The PFA began as a monthly honor for deserving fan sites. The Green Lantern Corps fan site was the first winner when it received the award for February, 2008. In May 2008 however, the Project Fanboy Award was restructured and slated as an annual event and dubbed the Project Fanboy Awards(plural). After the restructuring of the awards, they now consisted of twenty-five different categories in which fans are encouraged to nominate and vote on via the Project Fanboy website.

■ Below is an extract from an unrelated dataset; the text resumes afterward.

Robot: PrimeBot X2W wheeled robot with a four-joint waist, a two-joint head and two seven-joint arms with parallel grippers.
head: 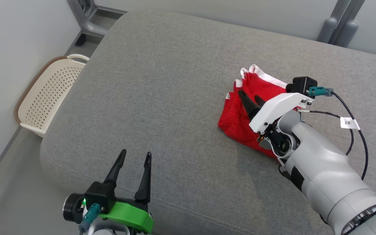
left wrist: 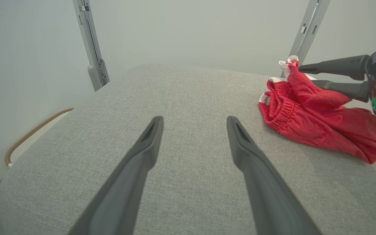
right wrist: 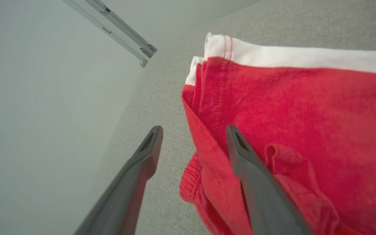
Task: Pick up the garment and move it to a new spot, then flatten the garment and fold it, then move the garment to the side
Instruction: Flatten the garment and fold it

In its first year, nominations in all categories were accepted until November 1, at which point voting began which lasted through the end of December. The same voting and nomination schedule as used for the 2008 awards also applies to following years.

=====2008 categories=====

| Best Writer; Best Artist; Best Title; Best Indy Writer; Best Indy Artist; | Best Indy Title; Best Comic Book to Movie Adaptation; Best Comic Book to Movie Adaptation: Actor; Best Comic Book to Movie Adaptation: Actress; Best Character; | Best Hero; Best Indy Villain; Best Indy Character; Best Indy Hero; Best Villain; | Best Storyline; Best Publisher; Best Comic Book Related Novel; Best Graphic Novel; Best Black & White Title; | Best Rookie Title; Best Comic Book News Source; Best Webcomic; Best Comic Book Website; Best Fansite; |

Winners of the 2008 awards were announced Sunday, March 1, 2009, at the MegaCon comic book convention in Orlando, Florida. Winners were given commemorative award plaques descriptive in the category for which they were won. Writers from the comic book website Newsarama attended and covered the awards ceremony. Jim and Holly Balent of Broadsword Comics were also present for the ceremony and executive editor of DC Comics, Dan DiDio accepted the award plaque for Geoff Johns for Best Writer.

Following the announcement of the 2008 award winners; in March, 2009 the awards categories were amended, removing the three Best Comic Book to Movie Adaptation categories.